**TASK:**
Repeat the lines of the data exactly, from the first one through the one that contains "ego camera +".
PROVIDED DATA Start Marker
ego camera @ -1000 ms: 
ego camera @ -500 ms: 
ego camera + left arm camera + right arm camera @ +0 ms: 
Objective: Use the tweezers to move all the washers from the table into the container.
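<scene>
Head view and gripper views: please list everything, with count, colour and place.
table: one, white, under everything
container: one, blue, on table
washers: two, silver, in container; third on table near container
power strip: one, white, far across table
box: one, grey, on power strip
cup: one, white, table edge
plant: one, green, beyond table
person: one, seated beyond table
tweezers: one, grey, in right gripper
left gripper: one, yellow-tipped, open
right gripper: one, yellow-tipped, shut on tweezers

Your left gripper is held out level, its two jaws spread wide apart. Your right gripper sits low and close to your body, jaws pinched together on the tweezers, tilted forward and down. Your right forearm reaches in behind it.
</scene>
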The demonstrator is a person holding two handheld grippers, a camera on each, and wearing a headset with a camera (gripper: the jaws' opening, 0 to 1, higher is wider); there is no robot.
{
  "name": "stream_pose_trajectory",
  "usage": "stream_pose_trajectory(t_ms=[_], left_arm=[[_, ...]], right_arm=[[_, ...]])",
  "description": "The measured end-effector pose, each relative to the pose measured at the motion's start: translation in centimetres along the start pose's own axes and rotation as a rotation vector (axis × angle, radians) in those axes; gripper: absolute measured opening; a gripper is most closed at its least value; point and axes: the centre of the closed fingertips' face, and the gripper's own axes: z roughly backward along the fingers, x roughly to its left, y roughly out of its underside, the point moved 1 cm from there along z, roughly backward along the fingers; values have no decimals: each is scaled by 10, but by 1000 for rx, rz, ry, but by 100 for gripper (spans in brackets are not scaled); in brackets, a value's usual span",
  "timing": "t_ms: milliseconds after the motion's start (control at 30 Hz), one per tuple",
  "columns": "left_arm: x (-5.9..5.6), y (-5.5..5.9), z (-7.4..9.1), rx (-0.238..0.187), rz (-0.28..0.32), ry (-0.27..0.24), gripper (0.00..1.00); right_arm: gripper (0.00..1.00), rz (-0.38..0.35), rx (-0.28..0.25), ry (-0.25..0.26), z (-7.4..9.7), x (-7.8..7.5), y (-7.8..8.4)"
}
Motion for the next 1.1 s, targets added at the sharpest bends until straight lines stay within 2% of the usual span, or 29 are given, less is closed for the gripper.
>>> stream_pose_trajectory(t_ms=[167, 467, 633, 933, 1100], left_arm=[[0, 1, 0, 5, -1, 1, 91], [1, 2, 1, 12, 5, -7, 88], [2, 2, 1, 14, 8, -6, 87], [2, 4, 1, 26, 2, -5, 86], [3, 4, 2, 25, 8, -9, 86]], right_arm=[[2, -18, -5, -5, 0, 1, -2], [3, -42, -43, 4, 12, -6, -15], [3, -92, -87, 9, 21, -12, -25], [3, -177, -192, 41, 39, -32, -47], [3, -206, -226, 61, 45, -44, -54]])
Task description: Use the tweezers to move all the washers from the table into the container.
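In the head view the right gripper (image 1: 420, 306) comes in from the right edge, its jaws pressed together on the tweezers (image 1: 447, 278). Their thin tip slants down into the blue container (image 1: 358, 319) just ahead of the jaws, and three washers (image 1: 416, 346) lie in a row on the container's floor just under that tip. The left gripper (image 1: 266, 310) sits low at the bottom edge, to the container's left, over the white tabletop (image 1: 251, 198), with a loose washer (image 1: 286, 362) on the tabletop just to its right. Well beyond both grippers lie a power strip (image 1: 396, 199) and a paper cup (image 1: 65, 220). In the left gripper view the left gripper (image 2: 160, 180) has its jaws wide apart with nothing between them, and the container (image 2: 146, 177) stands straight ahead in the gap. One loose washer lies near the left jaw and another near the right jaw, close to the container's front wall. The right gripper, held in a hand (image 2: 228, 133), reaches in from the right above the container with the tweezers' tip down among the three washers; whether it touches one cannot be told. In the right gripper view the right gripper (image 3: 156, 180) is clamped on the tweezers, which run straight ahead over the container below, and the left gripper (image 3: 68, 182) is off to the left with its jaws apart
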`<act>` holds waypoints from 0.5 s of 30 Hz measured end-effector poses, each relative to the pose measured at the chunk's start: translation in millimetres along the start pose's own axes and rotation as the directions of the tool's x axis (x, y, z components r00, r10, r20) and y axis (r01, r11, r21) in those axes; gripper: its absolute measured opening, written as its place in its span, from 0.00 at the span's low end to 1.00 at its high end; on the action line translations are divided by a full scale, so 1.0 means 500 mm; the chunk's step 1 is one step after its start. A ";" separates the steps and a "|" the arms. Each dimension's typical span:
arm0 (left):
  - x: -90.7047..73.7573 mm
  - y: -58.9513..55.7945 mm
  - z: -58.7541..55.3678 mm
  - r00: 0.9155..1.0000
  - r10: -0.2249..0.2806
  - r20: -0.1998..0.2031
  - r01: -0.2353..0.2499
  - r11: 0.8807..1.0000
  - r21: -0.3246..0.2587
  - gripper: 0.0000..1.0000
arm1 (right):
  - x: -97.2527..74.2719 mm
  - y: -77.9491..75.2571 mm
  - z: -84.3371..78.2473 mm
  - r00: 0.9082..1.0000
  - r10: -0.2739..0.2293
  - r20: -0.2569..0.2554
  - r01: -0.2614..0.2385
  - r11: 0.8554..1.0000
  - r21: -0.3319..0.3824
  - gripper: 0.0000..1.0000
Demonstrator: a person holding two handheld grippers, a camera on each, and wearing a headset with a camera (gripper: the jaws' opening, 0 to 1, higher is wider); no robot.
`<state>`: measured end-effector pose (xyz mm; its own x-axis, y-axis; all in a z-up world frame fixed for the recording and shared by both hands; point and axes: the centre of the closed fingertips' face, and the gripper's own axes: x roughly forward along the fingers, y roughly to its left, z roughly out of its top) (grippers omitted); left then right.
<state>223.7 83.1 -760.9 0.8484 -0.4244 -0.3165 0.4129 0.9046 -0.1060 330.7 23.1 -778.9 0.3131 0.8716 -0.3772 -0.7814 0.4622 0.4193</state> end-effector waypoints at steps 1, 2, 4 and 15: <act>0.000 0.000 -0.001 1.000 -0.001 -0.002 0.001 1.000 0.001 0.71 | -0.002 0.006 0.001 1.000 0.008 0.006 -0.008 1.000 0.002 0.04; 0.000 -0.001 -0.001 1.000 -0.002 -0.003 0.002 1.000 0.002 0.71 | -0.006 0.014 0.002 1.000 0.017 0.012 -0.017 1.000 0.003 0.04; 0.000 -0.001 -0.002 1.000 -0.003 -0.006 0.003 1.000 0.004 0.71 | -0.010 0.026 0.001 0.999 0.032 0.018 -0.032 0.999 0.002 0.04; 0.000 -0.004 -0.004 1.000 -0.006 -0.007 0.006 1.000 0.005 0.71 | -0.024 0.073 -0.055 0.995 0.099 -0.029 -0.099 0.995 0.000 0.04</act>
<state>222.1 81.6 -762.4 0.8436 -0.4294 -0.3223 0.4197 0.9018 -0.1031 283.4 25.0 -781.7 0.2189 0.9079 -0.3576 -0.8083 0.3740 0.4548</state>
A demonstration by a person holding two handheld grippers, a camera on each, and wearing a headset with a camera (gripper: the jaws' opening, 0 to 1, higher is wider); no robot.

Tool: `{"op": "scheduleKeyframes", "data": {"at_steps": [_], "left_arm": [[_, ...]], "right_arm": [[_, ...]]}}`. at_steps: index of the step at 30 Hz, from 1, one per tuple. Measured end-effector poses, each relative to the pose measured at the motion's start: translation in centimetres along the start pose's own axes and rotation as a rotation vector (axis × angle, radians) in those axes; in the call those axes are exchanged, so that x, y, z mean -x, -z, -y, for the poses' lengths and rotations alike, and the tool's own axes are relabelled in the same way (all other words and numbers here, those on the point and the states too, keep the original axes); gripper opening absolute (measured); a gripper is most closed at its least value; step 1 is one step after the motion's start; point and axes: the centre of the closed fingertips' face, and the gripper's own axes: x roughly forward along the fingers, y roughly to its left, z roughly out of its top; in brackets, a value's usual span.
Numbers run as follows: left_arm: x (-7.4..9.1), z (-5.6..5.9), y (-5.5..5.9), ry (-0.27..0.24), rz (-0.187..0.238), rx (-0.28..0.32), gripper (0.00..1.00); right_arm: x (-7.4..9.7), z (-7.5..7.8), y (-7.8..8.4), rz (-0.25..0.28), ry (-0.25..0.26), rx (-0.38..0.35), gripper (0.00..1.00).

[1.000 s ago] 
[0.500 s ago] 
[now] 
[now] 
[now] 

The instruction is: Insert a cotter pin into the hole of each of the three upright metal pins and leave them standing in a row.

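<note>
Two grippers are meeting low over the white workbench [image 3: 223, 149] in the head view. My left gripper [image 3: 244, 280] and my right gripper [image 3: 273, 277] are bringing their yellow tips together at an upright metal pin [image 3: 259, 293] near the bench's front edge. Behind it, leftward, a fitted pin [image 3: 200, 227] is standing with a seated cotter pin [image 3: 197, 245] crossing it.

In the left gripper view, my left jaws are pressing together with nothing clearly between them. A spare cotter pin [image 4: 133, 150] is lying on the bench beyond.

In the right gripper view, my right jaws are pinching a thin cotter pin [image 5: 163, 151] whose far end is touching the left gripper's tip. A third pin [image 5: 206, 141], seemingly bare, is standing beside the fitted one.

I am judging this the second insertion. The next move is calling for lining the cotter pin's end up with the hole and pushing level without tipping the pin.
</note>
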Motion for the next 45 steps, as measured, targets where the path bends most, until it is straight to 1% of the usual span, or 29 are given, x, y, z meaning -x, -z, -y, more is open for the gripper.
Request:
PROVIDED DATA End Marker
**SOLVED PROBLEM:**
ego camera @ -1000 ms: 
ego camera @ -500 ms: 
ego camera + left arm camera + right arm camera @ +0 ms: 

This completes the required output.